Error connecting to Azure VM with VS Online Build Server / Release Management

Question

Sometimes I think I'm the only one trying to use this configuration.....

Using Visual Studio Online as my build controller and RM Update 4 as my release manager.

At this point the build itself is working fine and I'm grinding my way through writing a deployment script that RM will fire off after the build is complete.

I can get the script to fire but I'm having problems with what goes in the actual script. For starters the script is just trying to create a directory on the Azure VM before I move to something more useful like actually moving software.

At first I tried

Enter-PSSession -ComputerName fecprocessing.cloudapp.net –UseSSL
Invoke-Command fecprocessing.cloudapp.net {mkdir C:\data\}

That got me

Connecting to remote server thatserver.cloudapp.net failed with the following error message : The server certificate on the destination computer (thatserver.cloudapp.net:5986) has the following errors:

The SSL certificate is signed by an unknown certificate authority.

So after some research I tried this

$so = New-PSSessionOption-SkipCACheck:$true-SkipCNCheck:$true-SkipRevocationCheck:$true
Enter-PSSession-ComputerName thatserver.cloudapp.net-UseSSL-SessionOption$so
Invoke-Command thatserver.cloudapp.net {mkdirC:\data\}

This is returning the dreaded

Connecting to remote server thatserver.cloudapp.net failed with the following error message : The WinRM client cannot process the request. If the authentication scheme is different from Kerberos, or if the client computer is not joined to a domain, then HTTPS transport must be used or the destination machine must be added to the TrustedHosts configuration setting. Use winrm.cmd to configure TrustedHosts. Note that computers in the TrustedHosts list might not be authenticated. You can get more information about that by running the following command: winrm help config. For more information, see the about_Remote_Troubleshooting Help topic.<---

Now I've done a lot of reading and there seem to be two basic paths.

1. Adding the build machine to the trustedhosts list - would be a no go because the build server machine name would change everything time VSO spins one up to do my build (right?). That would also be insecure because that server would not be able to tell it was the right server remoting in beyond the machinename

2. Adding a Certificate on the remote machine. But since the first piece of code seems to indicate there was a certificate I doubt this would make a difference.
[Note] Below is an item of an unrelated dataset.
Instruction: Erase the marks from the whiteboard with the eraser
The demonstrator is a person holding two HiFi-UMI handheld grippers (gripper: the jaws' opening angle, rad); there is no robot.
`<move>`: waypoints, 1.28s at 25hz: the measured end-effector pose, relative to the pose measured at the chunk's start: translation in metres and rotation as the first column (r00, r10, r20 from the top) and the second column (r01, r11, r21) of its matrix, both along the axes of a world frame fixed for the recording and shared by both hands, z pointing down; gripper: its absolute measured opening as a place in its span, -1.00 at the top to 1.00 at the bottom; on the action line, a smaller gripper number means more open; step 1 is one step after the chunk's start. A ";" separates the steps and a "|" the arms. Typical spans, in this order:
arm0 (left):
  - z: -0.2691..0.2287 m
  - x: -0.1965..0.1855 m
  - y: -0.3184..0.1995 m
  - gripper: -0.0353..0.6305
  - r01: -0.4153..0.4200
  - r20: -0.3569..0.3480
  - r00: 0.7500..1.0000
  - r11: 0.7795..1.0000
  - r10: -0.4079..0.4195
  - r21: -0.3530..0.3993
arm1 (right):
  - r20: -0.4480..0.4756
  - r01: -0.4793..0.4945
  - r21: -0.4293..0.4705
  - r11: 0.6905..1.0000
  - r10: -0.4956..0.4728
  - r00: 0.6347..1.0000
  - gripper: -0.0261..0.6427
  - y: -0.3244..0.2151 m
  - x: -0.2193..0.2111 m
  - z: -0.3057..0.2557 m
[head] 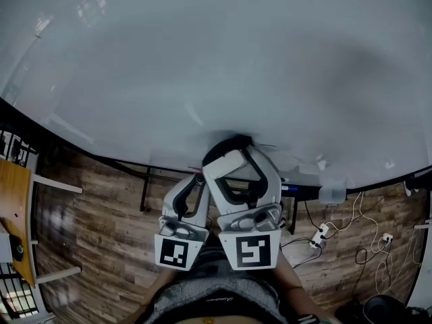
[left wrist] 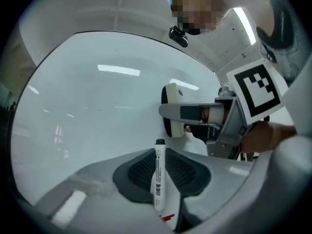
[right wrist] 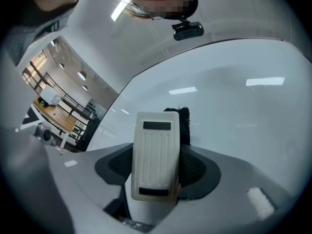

Is there anyone out there that’s actually used this configuration (VSO/RM/AZURE VM) and can give me some guidance on what I should be trying next.

Answer 1

You're going about this in the wrong way. When you execute a PowerShell script via a vNext Release Template, it executes on the target machine. You don't need to mess around with Enter-PSSession or worry about credentials -- you enter all of that information in the "Execute PS/DSC Script" action.

Also, your #1 solution has no bearing on the problem you're experiencing: Release happens after build is complete. The build server is no longer involved by the time you're hitting this error.

Answer 2

You should use the vNext templates for Azure. They have built in authentication and you can associate an Azure account with RM to make things easyer.

http://nakedalm.com/create-release-management-pipeline-professional-developers/

You can also use the built in RM server in VSO so you don't have to rub your own.

Note: You also have to flip one of the options from true to false. Can't remember the name of the property but there are only a few options along with environment, component, and PS script... You need to scroll down and it is something to do with authentication.